'''
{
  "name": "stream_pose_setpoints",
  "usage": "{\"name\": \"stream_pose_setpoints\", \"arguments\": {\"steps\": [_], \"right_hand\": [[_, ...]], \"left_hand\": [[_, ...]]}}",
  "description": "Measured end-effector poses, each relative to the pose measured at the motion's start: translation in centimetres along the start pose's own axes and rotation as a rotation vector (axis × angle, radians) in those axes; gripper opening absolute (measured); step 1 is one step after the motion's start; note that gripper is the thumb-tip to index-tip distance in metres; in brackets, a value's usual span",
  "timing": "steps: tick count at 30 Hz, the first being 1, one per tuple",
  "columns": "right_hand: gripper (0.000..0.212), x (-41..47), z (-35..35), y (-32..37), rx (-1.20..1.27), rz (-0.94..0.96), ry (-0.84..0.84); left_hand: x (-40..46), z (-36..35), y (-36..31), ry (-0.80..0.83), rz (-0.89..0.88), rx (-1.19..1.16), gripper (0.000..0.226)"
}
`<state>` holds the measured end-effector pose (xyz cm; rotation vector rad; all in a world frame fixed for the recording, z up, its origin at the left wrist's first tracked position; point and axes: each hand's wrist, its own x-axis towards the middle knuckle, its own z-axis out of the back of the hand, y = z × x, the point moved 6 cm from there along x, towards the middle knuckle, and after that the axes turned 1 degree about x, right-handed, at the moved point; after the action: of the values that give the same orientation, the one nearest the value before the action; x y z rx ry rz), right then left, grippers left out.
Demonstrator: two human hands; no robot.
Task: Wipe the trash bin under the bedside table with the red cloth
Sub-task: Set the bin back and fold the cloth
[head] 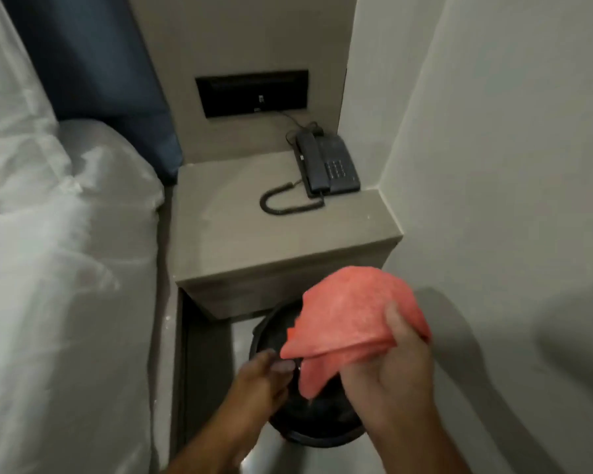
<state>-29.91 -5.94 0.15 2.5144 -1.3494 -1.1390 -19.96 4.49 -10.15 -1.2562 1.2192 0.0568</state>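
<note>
A black round trash bin [317, 434] stands on the floor, partly under the front of the grey bedside table [254, 241]. My right hand [396, 381] grips a bunched red cloth [353, 316] above the bin's opening. The cloth hangs down over the bin's right side and hides part of its rim. My left hand [259, 381] reaches in from below with its fingertips on the bin's left rim, near a corner of the cloth. Whether those fingers pinch the rim is hard to tell.
A dark corded telephone [327, 165] sits at the back right of the bedside table, its coiled cord [285, 203] trailing left. A bed with white linen [55, 268] fills the left side. A pale wall [493, 165] closes off the right. A dark recessed panel [252, 94] is behind the table.
</note>
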Motion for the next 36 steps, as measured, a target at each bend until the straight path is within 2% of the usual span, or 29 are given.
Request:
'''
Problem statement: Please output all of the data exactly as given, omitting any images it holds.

Written answer:
{
  "name": "stream_pose_setpoints",
  "usage": "{\"name\": \"stream_pose_setpoints\", \"arguments\": {\"steps\": [_], \"right_hand\": [[_, ...]], \"left_hand\": [[_, ...]]}}",
  "description": "Measured end-effector poses, each relative to the pose measured at the motion's start: translation in centimetres along the start pose's own axes and rotation as a rotation vector (axis × angle, radians) in those axes; gripper opening absolute (measured); step 1 is one step after the motion's start; note that gripper is the thumb-tip to index-tip distance in metres; in brackets, a value's usual span",
  "timing": "steps: tick count at 30 Hz, the first being 1, one per tuple",
  "columns": "right_hand: gripper (0.000..0.212), x (-41..47), z (-35..35), y (-32..37), rx (-1.20..1.27), rz (-0.94..0.96), ry (-0.84..0.84); left_hand: x (-40..46), z (-36..35), y (-36..31), ry (-0.80..0.83), rz (-0.89..0.88), rx (-1.19..1.16), gripper (0.000..0.226)"
}
`<state>` holds the measured end-effector pose (xyz cm; rotation vector rad; all in a world frame fixed for the recording, z up, its origin at the left wrist's first tracked position; point and axes: each hand's wrist, its own x-axis towards the middle knuckle, its own z-axis out of the back of the hand, y = z × x, the point moved 6 cm from there along x, towards the middle knuckle, and after that the axes turned 1 degree about x, right-handed, at the moved point; after the action: of the values that give the same orientation, the one nearest the value before the action; x y z rx ry rz), right then left, grippers left out.
Demonstrator: two human hands; no robot.
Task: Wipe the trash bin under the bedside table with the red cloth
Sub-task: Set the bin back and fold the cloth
[head] 
<state>-29.91 -5.94 0.15 2.5144 -1.3494 -1.1390 -19.96 4.49 -10.15 -1.2562 1.2192 0.0568</state>
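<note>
A black round trash bin [317, 434] stands on the floor, partly under the front of the grey bedside table [254, 241]. My right hand [396, 381] grips a bunched red cloth [353, 316] above the bin's opening. The cloth hangs down over the bin's right side and hides part of its rim. My left hand [259, 381] reaches in from below with its fingertips on the bin's left rim, near a corner of the cloth. Whether those fingers pinch the rim is hard to tell.
A dark corded telephone [327, 165] sits at the back right of the bedside table, its coiled cord [285, 203] trailing left. A bed with white linen [55, 268] fills the left side. A pale wall [493, 165] closes off the right. A dark recessed panel [252, 94] is behind the table.
</note>
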Motion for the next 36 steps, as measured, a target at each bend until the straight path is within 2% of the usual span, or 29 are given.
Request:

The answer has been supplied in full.